== ACTIVITY ==
An exact copy of the lines from the top of the data through the line with "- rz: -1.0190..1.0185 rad" is what you should give, with no pictures in it.

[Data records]

————

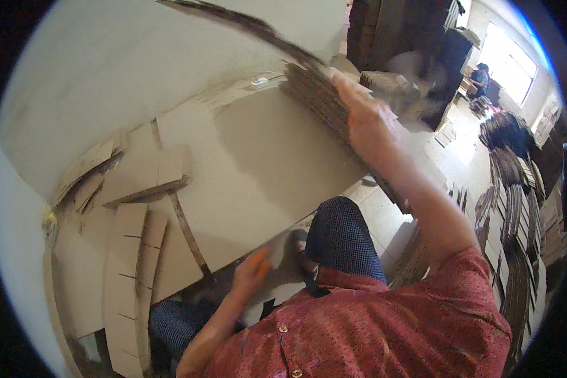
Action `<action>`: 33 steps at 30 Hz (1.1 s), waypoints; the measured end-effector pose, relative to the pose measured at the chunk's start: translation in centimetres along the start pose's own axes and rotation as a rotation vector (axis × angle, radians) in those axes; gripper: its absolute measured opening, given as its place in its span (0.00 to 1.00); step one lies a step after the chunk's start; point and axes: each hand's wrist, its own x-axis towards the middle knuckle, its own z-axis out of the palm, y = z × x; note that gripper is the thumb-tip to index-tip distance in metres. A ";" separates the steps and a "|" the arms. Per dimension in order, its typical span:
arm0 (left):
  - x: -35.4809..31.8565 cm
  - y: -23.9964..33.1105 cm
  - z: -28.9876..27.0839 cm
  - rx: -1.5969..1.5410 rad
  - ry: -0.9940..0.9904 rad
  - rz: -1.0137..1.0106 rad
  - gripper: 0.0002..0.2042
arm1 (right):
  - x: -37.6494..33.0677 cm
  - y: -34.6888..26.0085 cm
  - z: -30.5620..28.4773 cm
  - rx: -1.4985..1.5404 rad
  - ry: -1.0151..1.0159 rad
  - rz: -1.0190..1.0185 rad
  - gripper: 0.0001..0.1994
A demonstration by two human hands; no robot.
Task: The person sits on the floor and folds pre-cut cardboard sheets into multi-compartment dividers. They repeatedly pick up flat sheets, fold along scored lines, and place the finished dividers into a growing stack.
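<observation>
A table (239, 201) is bearing a cardboard stack (318, 101), seemingly for easy reach, a raised cardboard strip (252, 24) is projecting beyond it, clamped at one end by the fingers of the right hand (368, 113), and blur is leaving the finger state of the left hand (252, 269) undeterminable.

Strong daylight enters through a window (511, 68) at upper right, blown out to white, with glare on the floor (461, 146) and a blue flare at the lens rim. The bench (233, 208) is softly lit, with a broad grey shadow across it. Motion blur smears the right hand (373, 118) and softens the left hand (252, 271). Straight edges curve within a black circular border.
</observation>
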 end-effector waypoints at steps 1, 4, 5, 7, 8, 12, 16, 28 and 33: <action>0.2 0.3 -0.3 0.010 0.004 0.019 0.19 | 0.8 1.1 -0.4 -0.090 0.004 -0.010 0.31; 0.3 1.0 -2.3 0.027 0.061 0.017 0.18 | 2.3 5.4 -0.5 -0.387 -0.145 0.024 0.32; 1.1 0.9 -3.4 0.015 0.095 -0.003 0.17 | 1.1 8.1 0.3 -0.430 -0.162 0.048 0.32; 3.1 0.1 -6.4 0.146 0.220 0.077 0.18 | -0.3 15.5 2.5 -0.437 -0.345 0.147 0.31; 4.9 -0.5 -7.8 0.269 0.295 0.198 0.19 | -2.1 20.0 2.9 -0.482 -0.430 0.255 0.31; 9.7 -4.8 -16.2 0.550 0.406 0.024 0.21 | -4.2 22.4 5.1 -0.521 -0.452 0.302 0.28; 14.7 -7.4 -20.8 1.006 0.348 -0.128 0.31 | -3.6 16.1 5.3 -0.679 -0.261 0.248 0.28; 21.1 -10.9 -27.6 0.379 0.256 -0.316 0.11 | -11.3 1.5 14.4 0.406 -0.448 -0.039 0.23; 18.1 -3.6 -23.6 0.373 0.317 -0.261 0.13 | -11.4 -2.3 18.2 1.058 -0.617 0.363 0.26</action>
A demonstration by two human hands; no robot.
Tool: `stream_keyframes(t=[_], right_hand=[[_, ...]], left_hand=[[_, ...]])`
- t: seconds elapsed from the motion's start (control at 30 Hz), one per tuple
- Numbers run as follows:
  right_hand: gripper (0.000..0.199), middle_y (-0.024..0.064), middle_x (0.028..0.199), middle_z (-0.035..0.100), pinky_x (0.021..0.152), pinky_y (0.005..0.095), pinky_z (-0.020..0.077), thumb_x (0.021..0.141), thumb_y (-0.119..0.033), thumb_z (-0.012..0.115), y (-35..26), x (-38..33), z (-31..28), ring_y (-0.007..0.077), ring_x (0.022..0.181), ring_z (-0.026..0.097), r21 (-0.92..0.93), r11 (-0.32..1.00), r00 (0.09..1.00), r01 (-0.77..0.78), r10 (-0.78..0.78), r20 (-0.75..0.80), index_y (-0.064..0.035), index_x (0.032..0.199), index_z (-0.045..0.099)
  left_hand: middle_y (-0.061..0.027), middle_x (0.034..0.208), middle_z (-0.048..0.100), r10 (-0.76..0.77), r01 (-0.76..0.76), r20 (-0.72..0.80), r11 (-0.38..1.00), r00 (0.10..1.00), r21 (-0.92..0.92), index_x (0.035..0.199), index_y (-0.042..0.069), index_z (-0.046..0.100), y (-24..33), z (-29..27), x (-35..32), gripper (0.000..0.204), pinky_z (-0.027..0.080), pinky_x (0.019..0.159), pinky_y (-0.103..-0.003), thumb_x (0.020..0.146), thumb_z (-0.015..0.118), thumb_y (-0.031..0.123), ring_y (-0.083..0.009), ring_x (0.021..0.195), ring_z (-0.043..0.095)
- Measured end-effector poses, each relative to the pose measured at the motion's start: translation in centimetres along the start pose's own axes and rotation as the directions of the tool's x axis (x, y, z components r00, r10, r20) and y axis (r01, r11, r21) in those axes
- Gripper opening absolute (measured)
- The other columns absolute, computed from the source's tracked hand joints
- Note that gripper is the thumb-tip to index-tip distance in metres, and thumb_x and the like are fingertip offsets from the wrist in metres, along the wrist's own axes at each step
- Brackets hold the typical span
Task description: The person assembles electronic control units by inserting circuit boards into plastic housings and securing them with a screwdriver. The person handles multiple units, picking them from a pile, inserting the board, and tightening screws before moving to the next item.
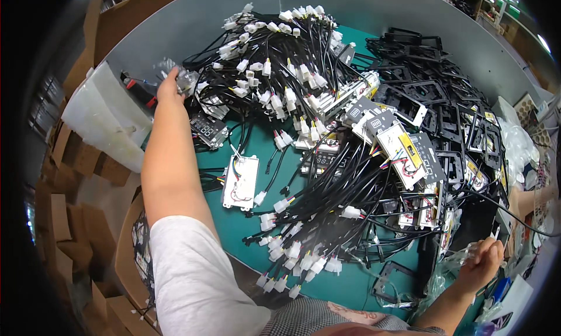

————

== RESULT OF THIS TASK ==
Action `<action>`: 33 steps at 30 Hz (1.1 s), waypoints; the measured end-effector pose, relative to the pose measured at the chunk's start: translation in centimetres along the start pose's own axes and rotation as a rotation vector (axis × angle, radians) in those axes; gripper: its absolute measured opening, given as its place in its span (0.00 to 1.00); step one lies a step after the chunk's start; point and axes: each hand's wrist, its own x-axis towards the middle knuckle, its own z-axis out of the palm, y = z × x; note that gripper is the thumb-tip to index-tip distance in metres. A ";" separates the steps and a "|" the arms. Per dimension in order, its typical span:
arm0 (left):
  - x: -35.4809..31.8565 cm
  - y: -23.9964..33.1105 cm
  - z: -28.9876..27.0839 cm
  - rx: -1.5969..1.5410 rad
  - ry: -0.9940..0.9904 rad
  - rz: -1.0137..1.0106 rad
  - gripper: 0.0002..0.2042
arm1 (right):
  - x: -37.6494..33.0677 cm
  - y: -34.6888..26.0085 cm
  - z: -30.5620..28.4773 cm
  - rx: -1.4985..1.5404 rad
  - ry: -1.0151..1.0159 rad
  - rz: -1.0190..1.0185 rad

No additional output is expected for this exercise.